Se vió al pescador caminar por debajo del agua, llevando fuera la mano con que sostenía la linterna. Pocos minutos después salió, y dijo: —Capitán, alguien ha hecho traición.

—¿Qué quieres decir?

—Que alguien ha abierto una cala en el barco.

—¿Alguien?

—Sí, Capitán. Mis manos han tropezado con un hacha, clavada aún en la madera.

—Y ¿quién puede haber sido ese criminal?

—El salvaje, señor.

—¡Ah, miserable!—gritó Van-Stael—. Sí; ahora comprendo: aquel infame, después de haber roto las cadenas de las anclas, abrió esta vía para impedirnos huir. ¿Y es muy ancha?

—Las olas deben haberla agrandado, porque tiene como pie y medio.

—¡Estamos, pues, perdidos! Nuestra bomba no basta para desalojar el agua que entra.

Subió a cubierta. La noche había cerrado y el golfo de Carpentaria ofrecía un espectáculo horroroso.

Altas olas, con las crestas cubiertas de blanca espuma, iban hacia el Sur con terribles mugidos, rompiéndose impetuosamente contra los costados del junco.

El viento, cada vez más fuerte, silbaba por entre la arboladura, que crujía fatídicamente. Las velas se agitaban en todas direcciones como trapos puestos a secar. El barco no podía mantenerse en equilibrio, porque el viento no tenía dirección fija, y allá a lo lejos, en las costas de la tierra de Arnheim y de la de Torres tronaba y relampagueaba sin cesar.

A veces las olas, saltando por encima de las bordas, inundaban la cubierta. El agua corría por toda ella y salía con fragor de catarata por los canalones de babor y estribor.

El viejo Horn, aunque estaba solo sobre cubierta, afrontaba el huracán con serenidad admirable. Erguido sobre el castillo, con el cabello y la larga barba sacudidos por el viento y las manos en la caña del timón, guiaba valientemente el buque.

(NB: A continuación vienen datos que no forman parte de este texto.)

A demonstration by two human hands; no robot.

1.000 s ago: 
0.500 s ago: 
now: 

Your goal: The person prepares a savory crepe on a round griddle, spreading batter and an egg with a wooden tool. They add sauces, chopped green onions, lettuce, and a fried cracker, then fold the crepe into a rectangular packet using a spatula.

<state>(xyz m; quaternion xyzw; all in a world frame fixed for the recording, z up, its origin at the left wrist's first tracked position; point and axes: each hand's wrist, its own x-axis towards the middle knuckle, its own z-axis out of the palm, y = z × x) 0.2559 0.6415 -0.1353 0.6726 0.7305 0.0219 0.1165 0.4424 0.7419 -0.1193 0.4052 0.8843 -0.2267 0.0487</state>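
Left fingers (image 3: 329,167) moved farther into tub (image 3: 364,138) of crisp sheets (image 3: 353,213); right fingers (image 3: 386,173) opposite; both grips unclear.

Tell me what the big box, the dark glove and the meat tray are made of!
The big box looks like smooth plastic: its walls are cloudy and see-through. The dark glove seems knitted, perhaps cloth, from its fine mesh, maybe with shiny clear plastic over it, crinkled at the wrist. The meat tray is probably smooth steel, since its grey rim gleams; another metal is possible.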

—Van-Horn—le dijo el Capitán acercándose—; el junco se hunde bajo nuestros pies. El salvaje, antes de irse, abrió un boquete en la obra viva y el agua tiene inundada la bodega.

—¡Ah, pillo! Y ¿qué pensáis hacer, señor? Si estuviéramos cerca de la costa podríamos intentar alcanzarla, llevando el junco hacia los arrecifes.

—La tierra de Torres está a cien millas de nosotros y el junco se sumergirá dentro de una hora.

—¿No habrá tiempo para construír una balsa?

—¿Con este oleaje? Aunque el tiempo nos sobrara, nos sería imposible construírla.

—¿Queréis que recurramos a la chalupa? ¿Resistirá a la tempestad?

—Con ayuda de Dios, esperemos vencer en esta terrible prueba.

—¡Infame salvaje!

—Las exclamaciones son inútiles, Horn. Es preciso hacer algo antes de que la nave se hunda.

—No olvidéis las armas si abandonamos el junco.

—Será lo primero que embarque. ¡Cornelio, Hans, Lu-Hang, seguidme!